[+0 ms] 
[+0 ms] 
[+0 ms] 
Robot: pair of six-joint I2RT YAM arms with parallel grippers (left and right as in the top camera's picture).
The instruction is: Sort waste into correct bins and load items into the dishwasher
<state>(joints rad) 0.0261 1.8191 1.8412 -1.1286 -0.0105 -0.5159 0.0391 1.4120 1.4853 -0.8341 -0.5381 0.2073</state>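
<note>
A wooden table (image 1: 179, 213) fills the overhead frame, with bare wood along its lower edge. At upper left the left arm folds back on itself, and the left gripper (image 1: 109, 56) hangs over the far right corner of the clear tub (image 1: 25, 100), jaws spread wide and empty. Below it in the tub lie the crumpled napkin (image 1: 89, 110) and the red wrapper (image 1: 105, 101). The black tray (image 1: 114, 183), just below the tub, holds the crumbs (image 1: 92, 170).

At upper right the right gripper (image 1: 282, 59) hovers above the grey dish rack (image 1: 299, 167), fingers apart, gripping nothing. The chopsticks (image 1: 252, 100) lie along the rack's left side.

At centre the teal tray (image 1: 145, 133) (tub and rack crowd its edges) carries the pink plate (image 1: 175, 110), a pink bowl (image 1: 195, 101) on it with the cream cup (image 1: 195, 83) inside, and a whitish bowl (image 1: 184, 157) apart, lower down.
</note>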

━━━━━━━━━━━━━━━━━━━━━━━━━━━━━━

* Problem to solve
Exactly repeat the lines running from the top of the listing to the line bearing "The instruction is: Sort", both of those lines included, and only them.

* Task answer
[+0 ms] 
[+0 ms] 
[+0 ms] 
Robot: pair of six-joint I2RT YAM arms with parallel grippers (left and right as in the top camera's picture).
The instruction is: Sort waste into correct bins and load items into the dishwasher

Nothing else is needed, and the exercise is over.